L'article 143 de la loi de finances pour 2019 a fait évoluer le crédit d'impôt : d'une part, il cible davantage les entreprises au moment où celles-ci amorcent leur activité, d'autre part, il supprime le seuil du nombre de 100 000 ventes à compter du 1 er janvier 2020 , désormais inadapté au développement de l'écoute sur les plateformes de streaming et renvoie à un décret, qui sera publié d'ici là, la définition d'un seuil de ventes et d'écoutes pertinent.

L'article 19 de la loi de finances rectificative pour 2017 avait par ailleurs prorogé le dispositif pour une année, soit jusqu'au 31 décembre 2019.

Le Rapporteure pour avis de la commission de la culture du Sénat sur la mission « Médias, Livre et Industries culturelles », notre collègue Françoise Laborde, avait plaidé dans son rapport 2 ( * ) et à l'occasion de la discussion des crédits budgétaires pour la pérennisation de ce crédit d'impôt , d'un montant modeste (11 M€/an en 2017), mais qui s'avère essentiel aux yeux des acteurs de l'industrie musicale.

L'évaluation de l'efficacité du CIPP

Le ministère de la culture a confié à la société Bearing Point une étude sur l'efficacité du crédit d'impôt, rendue publique en juillet 2017.

Cette étude a permis de mettre en lumière plusieurs points, justifiant non seulement la prorogation du dispositif, mais également sa pérennisation.

Le coût du CIPP est stabilisé autour de 10 M€ par an (11 M€ pour 2017, mais 8 M€ en 2016).

Le CIPP s'avère utile dans une optique d'aménagement du territoire. Il bénéficie en effet à des entreprises sur l'ensemble du territoire, même si on note une forte concentration sur le territoire francilien, qui capte 60 % des montants.

Le CIPP est précieux dans le soutien aux petites entreprises, qui représentent 50 % des dépenses. En 2017, 70 entreprises ont ainsi été aidées par ce canal.

Sous toutes les réserves méthodologiques d'usage, l'étude estime que les projets ayant bénéficié du CIPP ont donné lieu au versement de cotisations fiscales et sociales dans un rapport de 2,46 euros de contribution pour 1 euro de crédit d'impôt.
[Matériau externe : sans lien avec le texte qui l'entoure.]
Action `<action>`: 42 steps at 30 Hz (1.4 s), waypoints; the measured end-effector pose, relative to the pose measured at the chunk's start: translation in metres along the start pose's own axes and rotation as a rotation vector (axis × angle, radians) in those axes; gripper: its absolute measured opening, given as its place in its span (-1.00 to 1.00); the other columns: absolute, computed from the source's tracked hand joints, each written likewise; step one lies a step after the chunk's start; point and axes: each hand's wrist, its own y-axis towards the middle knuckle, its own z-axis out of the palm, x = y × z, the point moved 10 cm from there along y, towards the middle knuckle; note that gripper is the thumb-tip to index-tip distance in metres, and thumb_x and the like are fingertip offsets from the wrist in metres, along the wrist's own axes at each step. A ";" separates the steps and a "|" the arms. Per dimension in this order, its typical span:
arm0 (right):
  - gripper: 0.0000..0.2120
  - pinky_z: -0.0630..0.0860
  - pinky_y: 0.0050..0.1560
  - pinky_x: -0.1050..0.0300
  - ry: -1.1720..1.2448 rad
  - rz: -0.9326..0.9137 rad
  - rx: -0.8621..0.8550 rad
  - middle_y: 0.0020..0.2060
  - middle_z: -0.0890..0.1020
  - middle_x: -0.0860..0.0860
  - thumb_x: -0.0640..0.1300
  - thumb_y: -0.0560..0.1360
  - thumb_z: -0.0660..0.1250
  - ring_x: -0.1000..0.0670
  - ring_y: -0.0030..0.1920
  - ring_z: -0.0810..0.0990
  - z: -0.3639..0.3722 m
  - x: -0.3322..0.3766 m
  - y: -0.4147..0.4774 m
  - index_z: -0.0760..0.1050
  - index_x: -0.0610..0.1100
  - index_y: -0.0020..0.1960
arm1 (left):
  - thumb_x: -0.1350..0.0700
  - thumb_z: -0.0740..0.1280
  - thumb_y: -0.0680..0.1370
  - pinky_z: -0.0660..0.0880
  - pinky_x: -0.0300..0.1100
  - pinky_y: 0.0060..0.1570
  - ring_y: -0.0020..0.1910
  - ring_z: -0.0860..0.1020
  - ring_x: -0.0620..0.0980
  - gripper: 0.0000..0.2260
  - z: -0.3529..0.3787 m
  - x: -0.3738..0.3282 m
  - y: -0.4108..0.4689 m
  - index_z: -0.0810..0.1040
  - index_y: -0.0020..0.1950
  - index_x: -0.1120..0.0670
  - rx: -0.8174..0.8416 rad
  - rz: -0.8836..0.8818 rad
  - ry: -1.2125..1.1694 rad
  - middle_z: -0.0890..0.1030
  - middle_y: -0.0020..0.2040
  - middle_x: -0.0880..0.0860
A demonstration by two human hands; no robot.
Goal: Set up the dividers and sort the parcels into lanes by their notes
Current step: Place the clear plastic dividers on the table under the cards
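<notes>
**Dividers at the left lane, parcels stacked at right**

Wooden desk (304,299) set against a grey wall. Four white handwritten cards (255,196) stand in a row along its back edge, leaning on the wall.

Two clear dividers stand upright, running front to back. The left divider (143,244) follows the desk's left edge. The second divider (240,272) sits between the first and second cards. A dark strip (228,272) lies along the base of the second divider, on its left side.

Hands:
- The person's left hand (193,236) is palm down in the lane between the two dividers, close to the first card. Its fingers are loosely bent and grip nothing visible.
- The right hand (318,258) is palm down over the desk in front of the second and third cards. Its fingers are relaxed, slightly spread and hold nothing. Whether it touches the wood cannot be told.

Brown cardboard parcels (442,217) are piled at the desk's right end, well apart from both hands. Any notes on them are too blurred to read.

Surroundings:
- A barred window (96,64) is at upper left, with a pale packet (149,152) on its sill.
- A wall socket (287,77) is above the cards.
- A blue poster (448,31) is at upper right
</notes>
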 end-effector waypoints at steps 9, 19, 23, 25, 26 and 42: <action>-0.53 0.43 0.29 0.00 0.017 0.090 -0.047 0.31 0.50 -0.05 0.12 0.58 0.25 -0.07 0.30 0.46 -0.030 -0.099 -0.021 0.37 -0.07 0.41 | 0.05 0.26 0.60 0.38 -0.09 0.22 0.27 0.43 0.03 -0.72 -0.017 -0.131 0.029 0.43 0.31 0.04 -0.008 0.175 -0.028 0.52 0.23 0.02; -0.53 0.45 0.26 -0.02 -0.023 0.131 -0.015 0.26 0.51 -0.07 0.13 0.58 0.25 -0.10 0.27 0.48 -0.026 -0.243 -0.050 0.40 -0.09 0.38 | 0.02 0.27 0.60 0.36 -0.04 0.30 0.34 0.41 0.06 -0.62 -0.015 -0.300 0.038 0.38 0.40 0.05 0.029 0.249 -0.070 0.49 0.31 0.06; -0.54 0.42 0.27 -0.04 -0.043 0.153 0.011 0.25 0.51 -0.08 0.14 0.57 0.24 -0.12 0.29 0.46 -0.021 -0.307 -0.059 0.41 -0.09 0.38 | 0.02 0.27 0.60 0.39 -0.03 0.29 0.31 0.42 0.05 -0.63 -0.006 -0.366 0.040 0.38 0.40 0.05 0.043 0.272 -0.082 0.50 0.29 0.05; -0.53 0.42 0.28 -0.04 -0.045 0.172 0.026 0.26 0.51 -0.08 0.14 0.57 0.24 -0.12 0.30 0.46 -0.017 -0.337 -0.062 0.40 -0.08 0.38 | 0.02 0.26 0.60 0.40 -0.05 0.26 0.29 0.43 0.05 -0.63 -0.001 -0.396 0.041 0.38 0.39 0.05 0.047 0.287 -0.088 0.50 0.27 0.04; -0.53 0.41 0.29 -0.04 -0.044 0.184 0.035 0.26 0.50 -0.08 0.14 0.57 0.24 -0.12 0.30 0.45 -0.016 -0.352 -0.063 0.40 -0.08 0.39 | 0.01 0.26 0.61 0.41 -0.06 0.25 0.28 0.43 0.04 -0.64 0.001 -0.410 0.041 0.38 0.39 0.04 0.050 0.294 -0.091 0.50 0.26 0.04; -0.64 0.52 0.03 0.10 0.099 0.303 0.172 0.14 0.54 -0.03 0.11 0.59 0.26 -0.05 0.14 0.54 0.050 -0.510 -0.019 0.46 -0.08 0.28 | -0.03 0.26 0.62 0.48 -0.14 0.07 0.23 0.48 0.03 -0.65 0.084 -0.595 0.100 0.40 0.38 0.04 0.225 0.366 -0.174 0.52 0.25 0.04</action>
L'étude suggère plusieurs voies d'amélioration . Elle recommande notamment que les prorogations du dispositif soient a minima de trois ans pour donner une meilleure visibilité aux entreprises et donc les inciter à prendre des risques créatifs. Elle pointe également les risques inhérents à une remise en cause du CIPP, qui risquerait d'entraîner la disparition d'un grand nombre de très petites entreprises , un affaiblissement des champions français de la production indépendante , et un désengagement des « majors » qui délaisseraient la production d'artistes francophones émergents et la prise de risque , pour se concentrer sur la distribution et la promotion de leurs catalogues internationaux.

Source : rapport pour avis de Françoise Laborde sur le projet de loi de finances pour 2019,
mission Médias et Industries Culturelles

À l'initiative de son Rapporteur général, la commission des finances de l'Assemblée nationale a adopté un article 55 terdecies , devenu article 144 de la loi de finances pour 2019, qui prolonge ce crédit d'impôt jusqu'en 2022.

La loi de finances pour 2019 n'a pas fourni d'estimation des montants pour 2019, qui devraient cependant s'élever à environ neuf millions d'euros . En 2018, 955 projets ont ainsi été soutenus par le crédit d'impôt, contre 894 en 2017.

B. Le crédit d'impôt en faveur de la production de spectacle vivant musical (CISV)

Le crédit d'impôt pour dépenses de production de spectacles vivants musicaux ou de variétés (CISV) a été institué par l'article 113 de la loi n° 2015-1785 du 29 décembre 2015 de finances pour 2016. Il est défini à l'article 220 quindecies du code général des impôts.

Il est réservé aux entreprises qui supportent les frais de création, d'exploitation et de numérisation d'un spectacle vivant musical et de variété . Il permet de soutenir les entreprises qui défendent la production d'artistes émergents ou en développement.

Les dépenses qui ouvrent droit au bénéfice du CISV sont celles réalisées par des entreprises établies en France, dans un autre État membre de l'Union européenne. Les dépenses éligibles au crédit d'impôt sont plafonnées à 500 000 euros par spectacle.

Le crédit d'impôt est égal à 15 % du montant des dépenses engagées. Il est porté à 30 % pour les micro-entreprises et les petites et moyennes entreprises. Il est plafonné à 750 000 euros par entreprise et par exercice .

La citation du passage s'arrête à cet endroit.